To do >>
Please transcribe the data below in full. Omit any picture you find in it.

[Data below — start]

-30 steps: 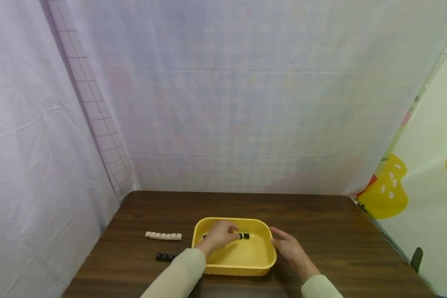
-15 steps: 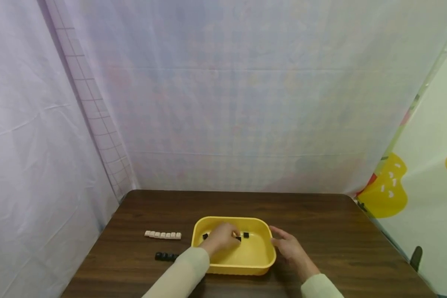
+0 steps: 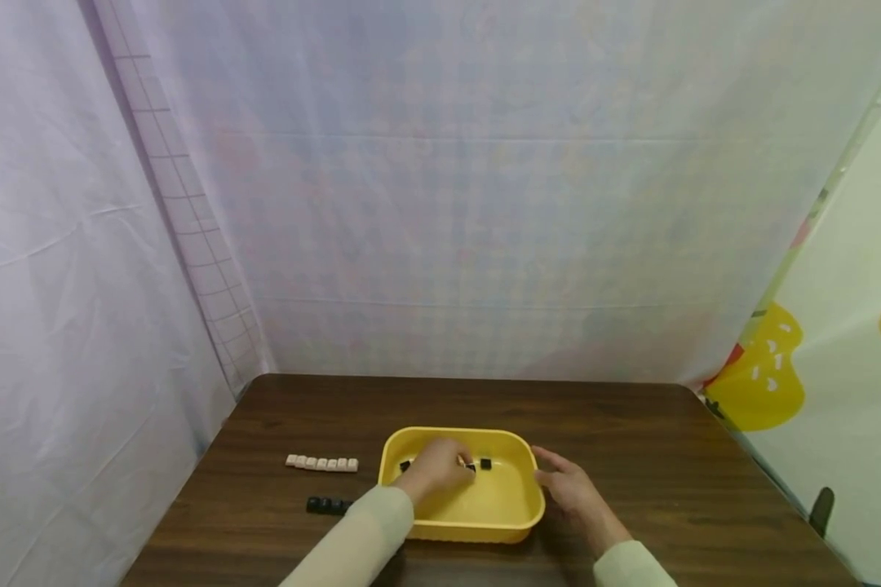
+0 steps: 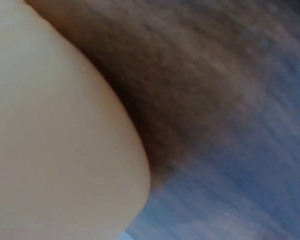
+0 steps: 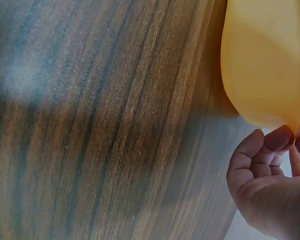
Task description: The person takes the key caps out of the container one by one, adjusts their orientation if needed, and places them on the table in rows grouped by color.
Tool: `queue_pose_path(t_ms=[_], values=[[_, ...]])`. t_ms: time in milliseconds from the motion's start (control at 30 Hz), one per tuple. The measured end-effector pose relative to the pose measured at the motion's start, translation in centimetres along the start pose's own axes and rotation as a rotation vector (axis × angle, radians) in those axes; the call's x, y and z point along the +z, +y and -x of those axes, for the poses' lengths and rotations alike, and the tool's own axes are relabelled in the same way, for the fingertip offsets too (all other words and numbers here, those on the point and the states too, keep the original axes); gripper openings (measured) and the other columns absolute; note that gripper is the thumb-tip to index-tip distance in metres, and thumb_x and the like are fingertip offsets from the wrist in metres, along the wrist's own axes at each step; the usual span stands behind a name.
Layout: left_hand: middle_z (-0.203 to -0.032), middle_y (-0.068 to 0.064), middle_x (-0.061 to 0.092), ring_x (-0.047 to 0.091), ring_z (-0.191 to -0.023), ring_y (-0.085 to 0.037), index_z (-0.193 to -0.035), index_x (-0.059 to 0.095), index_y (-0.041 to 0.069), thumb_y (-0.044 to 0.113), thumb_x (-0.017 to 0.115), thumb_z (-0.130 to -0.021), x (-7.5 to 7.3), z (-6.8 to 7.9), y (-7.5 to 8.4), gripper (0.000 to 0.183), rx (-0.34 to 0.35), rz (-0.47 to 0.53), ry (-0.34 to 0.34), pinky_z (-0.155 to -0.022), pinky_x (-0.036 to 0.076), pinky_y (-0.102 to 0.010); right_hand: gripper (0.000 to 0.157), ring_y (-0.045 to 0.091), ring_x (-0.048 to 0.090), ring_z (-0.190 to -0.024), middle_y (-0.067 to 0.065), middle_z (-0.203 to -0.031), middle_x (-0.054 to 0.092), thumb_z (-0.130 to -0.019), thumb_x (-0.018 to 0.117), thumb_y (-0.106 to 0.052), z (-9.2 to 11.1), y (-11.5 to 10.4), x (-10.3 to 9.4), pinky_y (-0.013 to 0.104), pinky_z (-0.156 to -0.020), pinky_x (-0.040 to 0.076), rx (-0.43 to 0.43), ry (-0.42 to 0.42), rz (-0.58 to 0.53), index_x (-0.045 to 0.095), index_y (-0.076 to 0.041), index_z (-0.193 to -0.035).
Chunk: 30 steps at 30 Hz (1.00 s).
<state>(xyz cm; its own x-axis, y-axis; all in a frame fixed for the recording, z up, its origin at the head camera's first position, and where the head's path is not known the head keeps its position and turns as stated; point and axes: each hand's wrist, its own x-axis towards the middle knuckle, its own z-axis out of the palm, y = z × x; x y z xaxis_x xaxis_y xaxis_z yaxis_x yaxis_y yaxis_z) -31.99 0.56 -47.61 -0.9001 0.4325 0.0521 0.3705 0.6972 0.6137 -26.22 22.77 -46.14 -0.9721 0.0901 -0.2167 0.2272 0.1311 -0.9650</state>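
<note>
A yellow tray (image 3: 484, 509) stands on the dark wooden table. My left hand (image 3: 435, 469) reaches into it, thumb and fingers pinching a small black keycap (image 3: 471, 469). To the right of those fingertips another black keycap (image 3: 486, 464) lies on the tray floor. One more black keycap (image 3: 405, 465) shows at the tray's left side, partly behind the hand. My right hand (image 3: 571, 491) grips the tray's right rim; in the right wrist view, its fingers meet the outer wall and the thumb lies on the rim's other side. The left wrist view is mostly a pale, blurred surface.
Left of the tray, a row of white keycaps (image 3: 321, 464) lies on the table (image 3: 631, 424). Nearer to me is a row of black keycaps (image 3: 326, 505), its right end hidden by the left sleeve (image 3: 370, 522). Pale curtains (image 3: 440, 204) hang behind the table.
My left hand has shifted slightly right and lower in the tray, and its fingertips have closed on the black keycap, drawing it away from its neighbour. The right hand stays on the rim.
</note>
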Motion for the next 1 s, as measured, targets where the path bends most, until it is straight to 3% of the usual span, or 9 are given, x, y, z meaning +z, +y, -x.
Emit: queue_pose_path(t_ms=[200,367,533,733,867,1000], values=[[-0.078,-0.001,0.063,0.056,-0.053,-0.012,-0.094,0.07,0.004,0.0,0.073,-0.084,-0.6,0.3,0.5,0.012,0.002,0.17,0.008,-0.051,0.047,-0.027,0.047,0.027,0.065,-0.094,0.03,-0.123,0.058,-0.098,0.05,0.0,0.1,0.0,0.0,0.042,-0.075,0.057,-0.011,-0.002,0.011,0.044,0.005,-0.145],[-0.07,0.0,0.061,0.057,-0.054,-0.012,-0.095,0.07,0.004,0.001,0.074,-0.083,-1.2,0.7,0.7,0.013,0.023,0.226,0.015,-0.05,0.046,-0.026,0.047,0.028,0.065,-0.095,0.031,-0.124,0.058,-0.098,0.051,-0.001,0.1,0.0,0.0,0.042,-0.075,0.057,-0.013,-0.005,0.012,0.044,0.005,-0.145],[-0.077,-0.001,0.063,0.061,-0.06,-0.019,-0.089,0.069,0.006,0.01,0.071,-0.092,-1.8,1.4,0.7,0.005,0.027,0.294,0.014,-0.054,0.049,-0.028,0.047,0.028,0.065,-0.095,0.031,-0.124,0.058,-0.099,0.049,0.0,0.1,0.0,0.0,0.043,-0.076,0.057,-0.011,-0.01,0.001,0.044,0.005,-0.145],[-0.08,-0.006,0.066,0.064,-0.062,-0.024,-0.097,0.07,-0.001,0.004,0.071,-0.089,-2.4,1.9,0.5,0.009,0.041,0.287,0.03,-0.054,0.05,-0.028,0.047,0.029,0.066,-0.094,0.029,-0.121,0.06,-0.099,0.049,-0.001,0.1,0.1,0.0,0.044,-0.075,0.057,-0.003,-0.014,-0.01,0.043,0.005,-0.145],[-0.082,-0.008,0.068,0.063,-0.063,-0.018,-0.109,0.07,-0.007,0.001,0.072,-0.086,-2.9,2.3,0.2,0.024,0.066,0.25,0.033,-0.056,0.05,-0.028,0.047,0.029,0.066,-0.092,0.029,-0.118,0.062,-0.099,0.049,0.0,0.1,0.1,0.0,0.045,-0.074,0.057,-0.006,-0.01,-0.014,0.044,0.005,-0.145],[-0.084,-0.006,0.069,0.062,-0.068,-0.012,-0.107,0.072,-0.006,0.002,0.072,-0.087,-3.6,2.8,-0.3,0.021,0.077,0.221,0.03,-0.061,0.051,-0.028,0.046,0.029,0.066,-0.092,0.029,-0.118,0.062,-0.099,0.049,0.0,0.1,0.2,0.0,0.045,-0.073,0.057,-0.011,-0.01,-0.015,0.044,0.005,-0.145]])
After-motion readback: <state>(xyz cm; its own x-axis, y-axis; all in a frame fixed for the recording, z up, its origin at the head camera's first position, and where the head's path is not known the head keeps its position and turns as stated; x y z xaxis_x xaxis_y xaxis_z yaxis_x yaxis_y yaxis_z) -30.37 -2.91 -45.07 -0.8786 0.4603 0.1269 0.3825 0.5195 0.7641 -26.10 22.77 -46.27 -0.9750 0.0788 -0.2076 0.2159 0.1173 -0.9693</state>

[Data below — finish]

Answer >>
-30 steps: 
-15 steps: 
+0 steps: 
+0 steps: 
+0 steps: 
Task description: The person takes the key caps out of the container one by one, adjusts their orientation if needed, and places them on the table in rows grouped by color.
Tool: `queue_pose_path(t_ms=[_], values=[[_, ...]])`. t_ms: time in milliseconds from the motion's start (control at 30 Hz), one per tuple. The measured end-effector pose relative to the pose measured at the motion's start, translation in centimetres along the start pose's own axes and rotation as a rotation vector (axis × angle, radians) in those axes; the call's x, y and z point along the +z, +y and -x of those axes, for the poses' lengths and rotations alike, and the tool's own axes are relabelled in the same way, for the fingertip offsets too (all other words and numbers here, those on the point and the states too, keep the original axes); gripper openings (measured) and the other columns absolute; note that gripper is the thumb-tip to index-tip distance in metres, and thumb_x and the like are fingertip offsets from the wrist in metres, along the wrist's own axes at each step; the usual span stands behind a name.
Layout: left_hand: middle_z (-0.203 to -0.032), middle_y (-0.068 to 0.064), middle_x (-0.061 to 0.092), ring_x (-0.047 to 0.091), ring_z (-0.191 to -0.023), ring_y (-0.085 to 0.037), index_z (-0.193 to -0.035), index_x (-0.059 to 0.095), index_y (-0.041 to 0.069), thumb_y (-0.044 to 0.113), thumb_x (-0.017 to 0.115), thumb_z (-0.130 to -0.021), x (-7.5 to 7.3), z (-6.8 to 7.9), y (-7.5 to 8.4), gripper (0.000 to 0.183), rx (-0.34 to 0.35), rz (-0.47 to 0.53), ry (-0.34 to 0.34), pinky_z (-0.155 to -0.022), pinky_x (-0.036 to 0.076), pinky_y (-0.102 to 0.010); right_hand: gripper (0.000 to 0.157), ring_y (-0.045 to 0.091), ring_x (-0.048 to 0.090), ring_z (-0.190 to -0.024), middle_y (-0.067 to 0.065), middle_z (-0.203 to -0.031), middle_x (-0.054 to 0.092), thumb_z (-0.130 to -0.019), thumb_x (-0.018 to 0.117), thumb_y (-0.106 to 0.052), z (-9.2 to 11.1), y (-11.5 to 10.4), x (-10.3 to 9.4), pinky_y (-0.013 to 0.104), pinky_z (-0.156 to -0.020), pinky_x (-0.040 to 0.076), rx (-0.43 to 0.43), ry (-0.42 to 0.42), rz (-0.58 to 0.53), index_x (-0.045 to 0.095), index_y (-0.076 to 0.041), index_z (-0.193 to -0.035).
Chunk: 30 steps at 30 Hz (1.00 s).
<state>(xyz cm; its own x-axis, y-axis; all in a frame fixed for the recording, z up, its origin at the head camera's first position, and where the head's path is not known the head keeps its position and turns as stated; point and axes: each hand's wrist, its own x-axis towards the middle knuckle, its own z-axis out of the palm, y = z × x; x y z xaxis_x xaxis_y xaxis_z yaxis_x yaxis_y yaxis_z) -31.99 0.56 -47.61 -0.9001 0.4325 0.0521 0.3705 0.6972 0.6137 -26.22 22.77 -46.14 -0.9721 0.0901 -0.2167 0.2272 0.1311 -0.9650</state>
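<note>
A yellow tray (image 3: 484, 509) stands on the dark wooden table. My left hand (image 3: 435, 469) reaches into it, thumb and fingers pinching a small black keycap (image 3: 471, 469). To the right of those fingertips another black keycap (image 3: 486, 464) lies on the tray floor. One more black keycap (image 3: 405, 465) shows at the tray's left side, partly behind the hand. My right hand (image 3: 571, 491) grips the tray's right rim; in the right wrist view, its fingers meet the outer wall and the thumb lies on the rim's other side. The left wrist view is mostly a pale, blurred surface.
Left of the tray, a row of white keycaps (image 3: 321, 464) lies on the table (image 3: 631, 424). Nearer to me is a row of black keycaps (image 3: 326, 505), its right end hidden by the left sleeve (image 3: 370, 522). Pale curtains (image 3: 440, 204) hang behind the table.
My left hand has shifted slightly right and lower in the tray, and its fingertips have closed on the black keycap, drawing it away from its neighbour. The right hand stays on the rim.
</note>
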Motion for the next 1 s, as measured, targets where the path bends most, until it is straight to 3% of the usual span, or 9 are given, x, y, z meaning +z, +y, -x.
Emit: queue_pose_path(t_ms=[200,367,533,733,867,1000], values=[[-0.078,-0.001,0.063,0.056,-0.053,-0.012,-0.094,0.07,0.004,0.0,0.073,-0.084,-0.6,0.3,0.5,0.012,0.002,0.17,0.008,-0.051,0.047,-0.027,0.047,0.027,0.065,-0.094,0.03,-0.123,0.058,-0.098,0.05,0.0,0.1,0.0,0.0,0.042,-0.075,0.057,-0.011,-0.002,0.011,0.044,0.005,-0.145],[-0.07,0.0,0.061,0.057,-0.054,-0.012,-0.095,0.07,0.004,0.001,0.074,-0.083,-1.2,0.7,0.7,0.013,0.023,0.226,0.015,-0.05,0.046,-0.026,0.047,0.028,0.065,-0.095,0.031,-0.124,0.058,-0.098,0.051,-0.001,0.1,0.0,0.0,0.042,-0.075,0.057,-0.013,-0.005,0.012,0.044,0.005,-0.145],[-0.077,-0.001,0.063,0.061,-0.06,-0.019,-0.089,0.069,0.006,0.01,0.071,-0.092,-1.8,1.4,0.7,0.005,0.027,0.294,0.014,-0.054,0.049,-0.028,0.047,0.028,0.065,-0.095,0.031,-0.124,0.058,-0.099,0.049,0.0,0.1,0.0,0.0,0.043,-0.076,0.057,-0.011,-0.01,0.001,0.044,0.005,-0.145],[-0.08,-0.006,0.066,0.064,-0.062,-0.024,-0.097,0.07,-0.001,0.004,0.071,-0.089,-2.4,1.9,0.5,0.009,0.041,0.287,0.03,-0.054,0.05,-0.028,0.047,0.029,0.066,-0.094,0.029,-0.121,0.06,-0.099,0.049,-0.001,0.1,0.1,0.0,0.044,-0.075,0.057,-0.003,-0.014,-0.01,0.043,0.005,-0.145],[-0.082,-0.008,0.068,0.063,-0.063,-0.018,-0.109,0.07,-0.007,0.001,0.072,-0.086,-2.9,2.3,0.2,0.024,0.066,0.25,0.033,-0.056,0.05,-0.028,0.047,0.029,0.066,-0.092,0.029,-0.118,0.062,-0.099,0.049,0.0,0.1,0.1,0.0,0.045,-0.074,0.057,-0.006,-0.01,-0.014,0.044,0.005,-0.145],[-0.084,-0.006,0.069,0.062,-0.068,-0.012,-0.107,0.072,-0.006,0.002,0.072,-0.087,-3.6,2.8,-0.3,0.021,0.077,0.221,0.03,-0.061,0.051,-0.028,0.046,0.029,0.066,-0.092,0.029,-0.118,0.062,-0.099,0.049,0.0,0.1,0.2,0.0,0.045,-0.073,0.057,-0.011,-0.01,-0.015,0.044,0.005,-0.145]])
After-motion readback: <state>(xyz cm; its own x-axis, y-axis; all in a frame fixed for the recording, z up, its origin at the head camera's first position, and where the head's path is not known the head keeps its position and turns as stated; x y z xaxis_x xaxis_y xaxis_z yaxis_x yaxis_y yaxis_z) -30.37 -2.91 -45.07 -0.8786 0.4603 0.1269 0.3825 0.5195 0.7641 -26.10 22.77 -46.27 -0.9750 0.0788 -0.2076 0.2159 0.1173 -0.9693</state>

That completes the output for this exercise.